» **WORK TO BE COMPLETED**:
What lines of the listing include the string "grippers"? Show them all.

» **GIVEN DATA**:
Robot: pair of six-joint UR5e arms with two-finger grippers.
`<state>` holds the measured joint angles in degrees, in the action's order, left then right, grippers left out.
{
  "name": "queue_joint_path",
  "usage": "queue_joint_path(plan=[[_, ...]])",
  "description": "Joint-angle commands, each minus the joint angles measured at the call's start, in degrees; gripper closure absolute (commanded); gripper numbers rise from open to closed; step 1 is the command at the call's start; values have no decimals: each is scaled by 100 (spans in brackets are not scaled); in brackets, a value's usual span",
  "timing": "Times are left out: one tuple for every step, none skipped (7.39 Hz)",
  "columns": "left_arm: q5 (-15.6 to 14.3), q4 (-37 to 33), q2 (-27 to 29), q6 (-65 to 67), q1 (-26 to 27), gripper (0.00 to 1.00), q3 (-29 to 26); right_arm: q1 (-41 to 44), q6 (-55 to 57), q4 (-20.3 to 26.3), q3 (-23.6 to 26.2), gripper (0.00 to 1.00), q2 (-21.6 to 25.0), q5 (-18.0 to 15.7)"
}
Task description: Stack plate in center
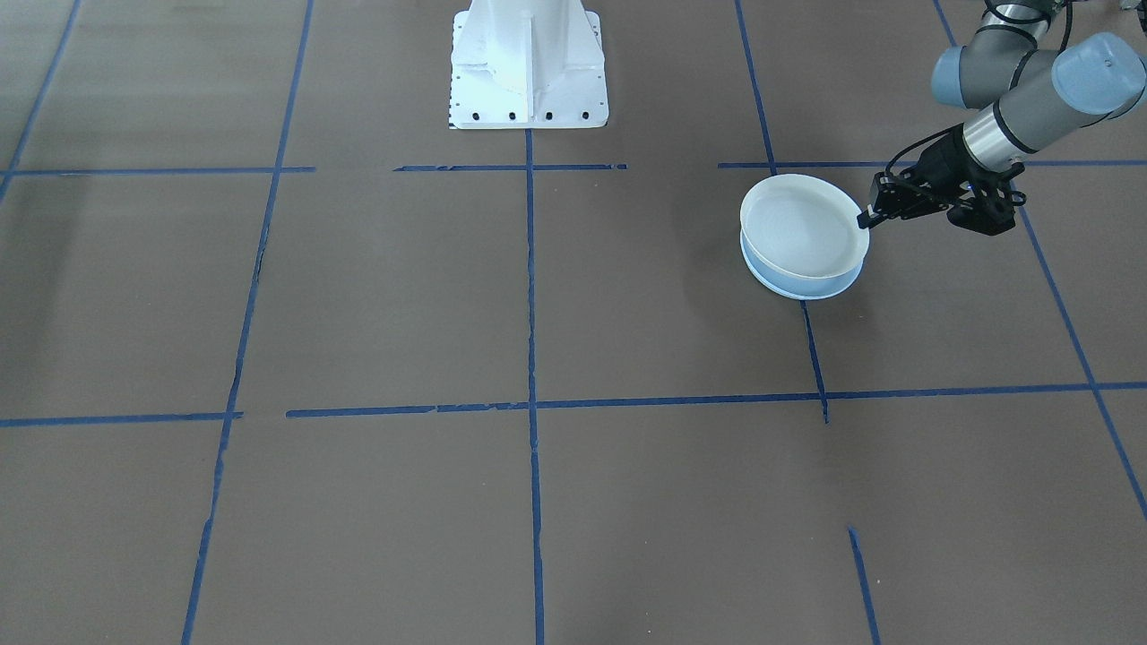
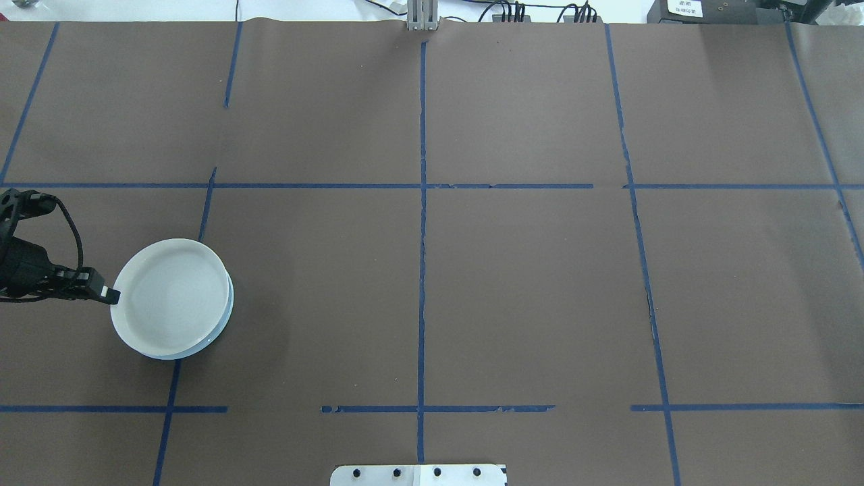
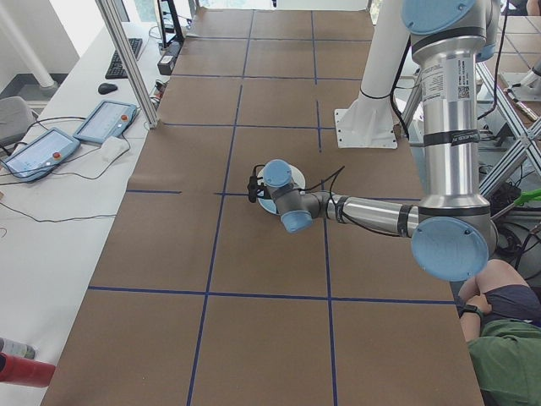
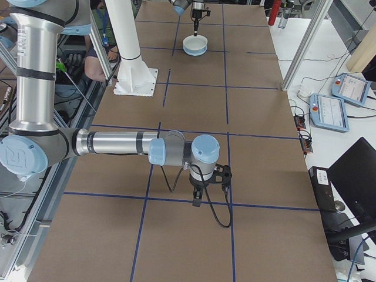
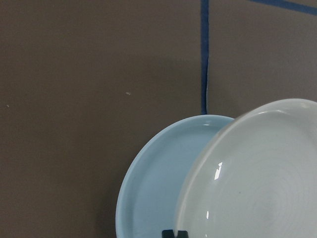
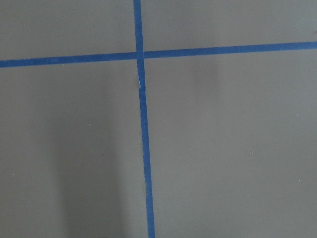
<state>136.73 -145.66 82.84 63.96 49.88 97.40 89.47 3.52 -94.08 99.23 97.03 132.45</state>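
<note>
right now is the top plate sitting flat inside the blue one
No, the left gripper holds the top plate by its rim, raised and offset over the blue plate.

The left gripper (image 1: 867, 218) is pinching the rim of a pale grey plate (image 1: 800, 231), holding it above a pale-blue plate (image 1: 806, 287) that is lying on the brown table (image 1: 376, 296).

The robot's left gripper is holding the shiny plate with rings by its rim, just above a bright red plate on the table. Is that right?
Not quite. The plate underneath is pale blue, not red; the left wrist view shows it clearly. The rest holds: the left gripper grips the rim of the glossy ringed plate, which sits over the pale blue one.
</note>
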Motion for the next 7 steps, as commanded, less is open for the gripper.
queue_joint_path(plan=[[38, -33, 4, 12, 4, 100, -185, 0, 0, 4, 0, 0, 0, 0], [29, -7, 13, 11, 4, 100, -203, 0, 0, 4, 0, 0, 0, 0], [29, 11, 21, 20, 13, 100, -229, 0, 0, 4, 0, 0, 0, 0], [29, 20, 30, 20, 4, 100, -238, 0, 0, 4, 0, 0, 0, 0], [29, 28, 39, 29, 4, 100, -273, 0, 0, 4, 0, 0, 0, 0], [20, 20, 57, 38, 4, 60, -300, 0, 0, 4, 0, 0, 0, 0], [3, -32, 83, 47, 13, 2, -291, 0, 0, 4, 0, 0, 0, 0]])
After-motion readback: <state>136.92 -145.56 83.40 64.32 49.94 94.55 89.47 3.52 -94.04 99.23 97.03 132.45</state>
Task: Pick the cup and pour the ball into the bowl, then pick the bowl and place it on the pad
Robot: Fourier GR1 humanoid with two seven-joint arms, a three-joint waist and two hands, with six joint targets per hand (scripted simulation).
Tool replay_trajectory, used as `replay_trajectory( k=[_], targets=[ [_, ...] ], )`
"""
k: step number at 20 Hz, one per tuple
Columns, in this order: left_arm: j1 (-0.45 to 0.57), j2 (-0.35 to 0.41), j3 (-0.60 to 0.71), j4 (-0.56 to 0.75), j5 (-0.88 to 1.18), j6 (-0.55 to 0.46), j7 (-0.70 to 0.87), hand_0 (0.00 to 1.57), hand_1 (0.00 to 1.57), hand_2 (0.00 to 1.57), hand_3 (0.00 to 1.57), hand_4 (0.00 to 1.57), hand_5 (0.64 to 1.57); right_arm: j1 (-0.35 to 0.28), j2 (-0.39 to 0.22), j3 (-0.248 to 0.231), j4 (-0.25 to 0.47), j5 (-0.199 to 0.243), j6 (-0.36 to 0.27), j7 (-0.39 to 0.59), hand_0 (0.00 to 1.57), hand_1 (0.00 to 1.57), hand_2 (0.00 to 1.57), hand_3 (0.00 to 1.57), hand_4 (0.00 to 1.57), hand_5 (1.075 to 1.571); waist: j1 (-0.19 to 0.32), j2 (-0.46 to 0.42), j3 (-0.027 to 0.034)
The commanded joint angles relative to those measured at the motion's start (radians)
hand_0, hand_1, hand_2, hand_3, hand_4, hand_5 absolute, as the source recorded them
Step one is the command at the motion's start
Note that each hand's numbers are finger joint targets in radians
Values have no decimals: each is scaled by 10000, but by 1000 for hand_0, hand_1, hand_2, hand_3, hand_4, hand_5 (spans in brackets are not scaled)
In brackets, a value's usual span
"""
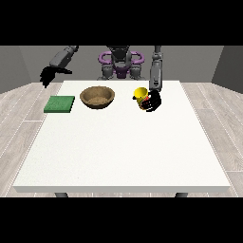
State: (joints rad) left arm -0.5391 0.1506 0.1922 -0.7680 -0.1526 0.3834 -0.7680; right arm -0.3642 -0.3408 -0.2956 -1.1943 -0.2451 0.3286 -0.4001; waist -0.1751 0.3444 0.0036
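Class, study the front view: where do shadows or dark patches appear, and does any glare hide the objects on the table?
Front view: lighting is even, with no glare on the white table; the bowl is darker inside its rim; the black hand at the view's right partly covers the yellow cup; the green pad looks flat and evenly lit.

The place reads as a bare test room or lab rather than a home. A large white table [123,142] fills the middle of the frame, standing on pale wood-plank flooring [213,123] that shows at both sides. Plain grey walls [19,61] close off the upper left and upper right corners. A humanoid robot [121,61] stands behind the table at top centre. No furniture or household fittings show.
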Motion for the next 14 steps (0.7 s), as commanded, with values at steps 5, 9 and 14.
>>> replay_trajectory(
  k=[5, 9, 14],
  targets=[
    [-224, -247, -643, 515, -1102, 1407, 697, 1356, 1356, 1571, 1571, 913, 1511, 293, -867, -636, 1435, -222, 837, -369, 0, 0, 0, 0, 0, 1555, 244, -761, -28],
    [-333, 52, -1709, 272, -2458, 1726, 2677, 1373, 1373, 1571, 1571, 1016, 1532, 386, -1045, -722, 2214, -186, 608, 457, 0, 0, 56, 0, 0, 1558, 752, -2560, -11],
    [-702, -608, -3194, -63, -4192, 2048, 4682, 1397, 1397, 1571, 1571, 1091, 1571, 654, -1349, -1112, 3412, -101, 678, -108, 0, 0, 0, 0, 0, 1560, 1564, -3362, -15]
  ],
)
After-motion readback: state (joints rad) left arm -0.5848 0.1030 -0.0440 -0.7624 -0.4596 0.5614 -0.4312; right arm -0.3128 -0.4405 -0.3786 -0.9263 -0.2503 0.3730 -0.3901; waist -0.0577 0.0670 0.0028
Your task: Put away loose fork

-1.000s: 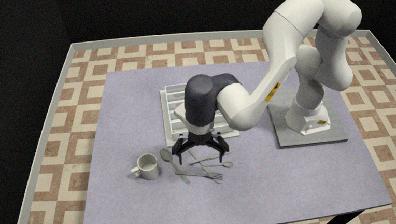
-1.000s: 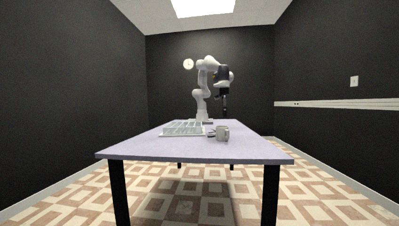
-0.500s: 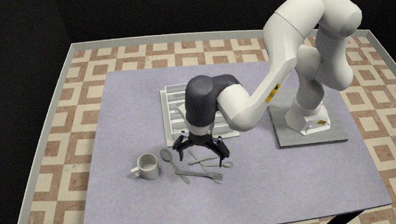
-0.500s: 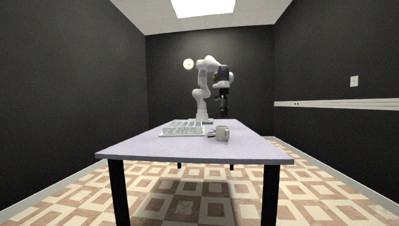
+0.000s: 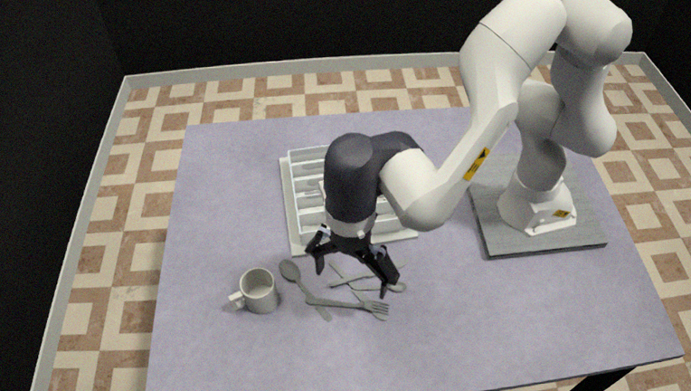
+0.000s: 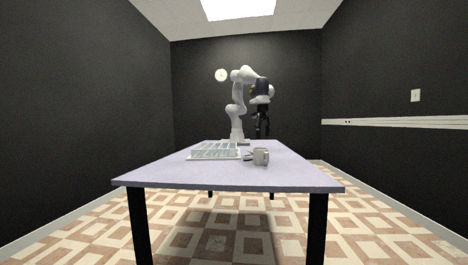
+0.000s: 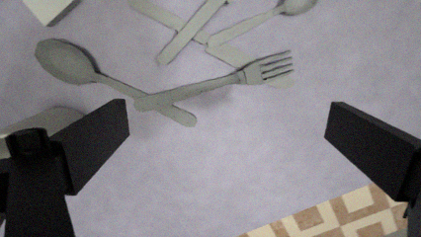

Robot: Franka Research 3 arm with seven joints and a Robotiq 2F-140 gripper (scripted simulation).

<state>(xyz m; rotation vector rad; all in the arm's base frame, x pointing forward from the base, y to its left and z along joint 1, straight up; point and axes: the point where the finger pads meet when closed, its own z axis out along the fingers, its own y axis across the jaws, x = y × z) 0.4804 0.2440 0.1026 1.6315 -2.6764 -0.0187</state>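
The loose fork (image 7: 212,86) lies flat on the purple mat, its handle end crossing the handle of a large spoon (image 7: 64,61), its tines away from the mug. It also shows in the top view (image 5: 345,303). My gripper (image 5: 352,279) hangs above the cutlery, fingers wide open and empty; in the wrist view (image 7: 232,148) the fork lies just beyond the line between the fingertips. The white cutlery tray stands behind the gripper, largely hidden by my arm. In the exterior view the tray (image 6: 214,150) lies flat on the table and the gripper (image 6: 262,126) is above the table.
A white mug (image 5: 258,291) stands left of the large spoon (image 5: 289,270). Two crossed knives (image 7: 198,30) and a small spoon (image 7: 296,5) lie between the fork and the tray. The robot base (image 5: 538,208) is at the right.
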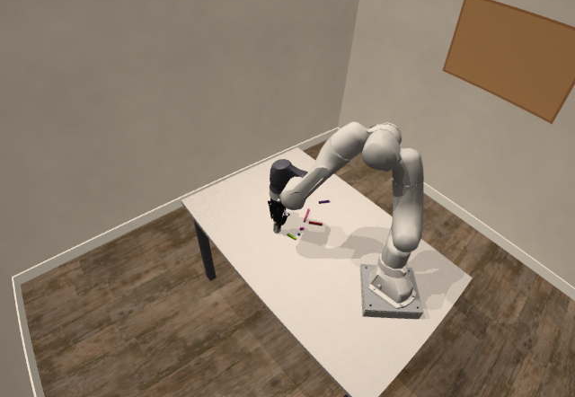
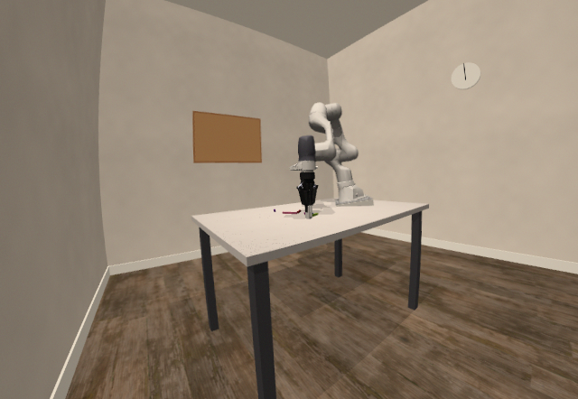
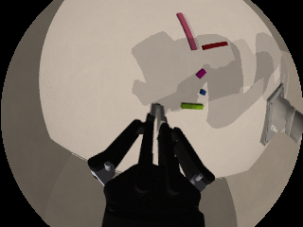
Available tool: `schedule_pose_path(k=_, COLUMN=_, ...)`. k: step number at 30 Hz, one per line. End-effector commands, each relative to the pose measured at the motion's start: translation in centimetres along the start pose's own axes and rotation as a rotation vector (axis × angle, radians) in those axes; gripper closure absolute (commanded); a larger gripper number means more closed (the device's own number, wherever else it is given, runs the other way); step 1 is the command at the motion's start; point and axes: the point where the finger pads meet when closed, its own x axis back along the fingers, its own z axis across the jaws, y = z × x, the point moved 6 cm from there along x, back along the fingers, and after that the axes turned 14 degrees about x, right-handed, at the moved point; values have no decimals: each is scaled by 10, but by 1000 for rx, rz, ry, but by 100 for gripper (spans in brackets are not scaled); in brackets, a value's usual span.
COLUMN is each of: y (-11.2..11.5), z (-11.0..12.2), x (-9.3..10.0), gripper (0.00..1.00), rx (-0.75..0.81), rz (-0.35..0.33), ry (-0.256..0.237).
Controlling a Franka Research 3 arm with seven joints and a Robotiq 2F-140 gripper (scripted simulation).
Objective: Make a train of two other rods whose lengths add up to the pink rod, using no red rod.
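Note:
My gripper (image 1: pixel 277 228) (image 2: pixel 308 214) (image 3: pixel 155 110) is shut on a small grey rod (image 3: pixel 157 109), held at the fingertips just above the table (image 1: pixel 232 207). The lime rod (image 1: pixel 291 235) (image 3: pixel 192 106) lies flat close to the right of the fingertips. Beyond it lie the blue rod (image 3: pixel 203 92), the magenta rod (image 1: pixel 302 228) (image 3: pixel 201 73), the red rod (image 1: pixel 315 223) (image 3: pixel 214 45) and the pink rod (image 1: pixel 306 215) (image 3: pixel 187 30). The purple rod (image 1: pixel 323 201) lies apart, farther back. It is out of the wrist view.
The robot's base (image 1: pixel 391 300) (image 3: pixel 279 118) stands at the table's near right part. The table's left edge (image 1: pixel 217 244) runs a short way from the gripper.

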Motion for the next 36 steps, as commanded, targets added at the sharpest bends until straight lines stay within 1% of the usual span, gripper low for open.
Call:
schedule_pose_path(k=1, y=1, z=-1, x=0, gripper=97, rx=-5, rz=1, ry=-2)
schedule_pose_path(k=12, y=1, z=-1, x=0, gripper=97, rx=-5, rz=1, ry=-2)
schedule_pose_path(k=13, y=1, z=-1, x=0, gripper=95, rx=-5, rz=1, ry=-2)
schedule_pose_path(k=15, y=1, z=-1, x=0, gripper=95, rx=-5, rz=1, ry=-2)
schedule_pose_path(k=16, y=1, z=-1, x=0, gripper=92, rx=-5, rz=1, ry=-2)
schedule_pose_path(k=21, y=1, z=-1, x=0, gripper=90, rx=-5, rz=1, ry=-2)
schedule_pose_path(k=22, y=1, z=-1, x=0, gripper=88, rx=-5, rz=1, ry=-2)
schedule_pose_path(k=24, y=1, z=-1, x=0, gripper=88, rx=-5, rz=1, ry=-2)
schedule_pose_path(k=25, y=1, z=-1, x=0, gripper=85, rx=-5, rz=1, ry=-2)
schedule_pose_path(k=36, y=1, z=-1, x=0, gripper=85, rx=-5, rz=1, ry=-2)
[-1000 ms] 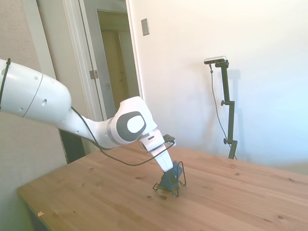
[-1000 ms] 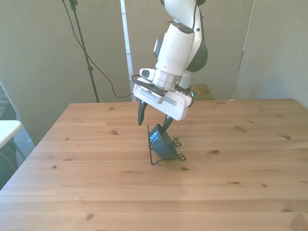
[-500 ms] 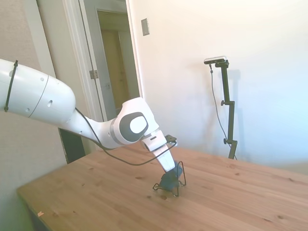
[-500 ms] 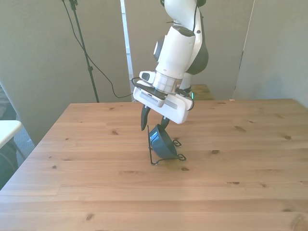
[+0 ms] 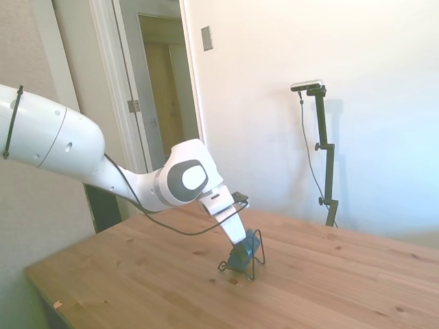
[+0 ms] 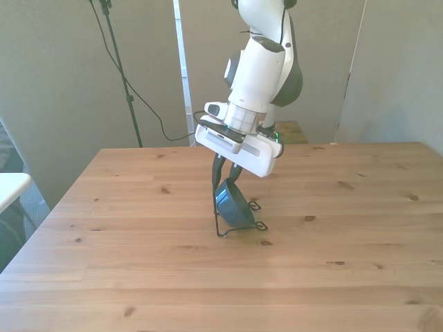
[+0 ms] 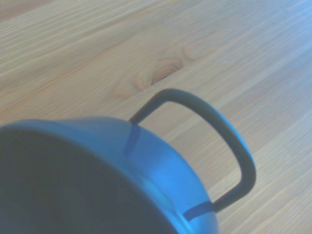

» **WRITTEN SOLUTION**:
Robot: pair of six-joint UR5e arms with two-finger grippers.
`<state>` holds the measured joint angles in degrees, in the action's order, left then right, grippers left out.

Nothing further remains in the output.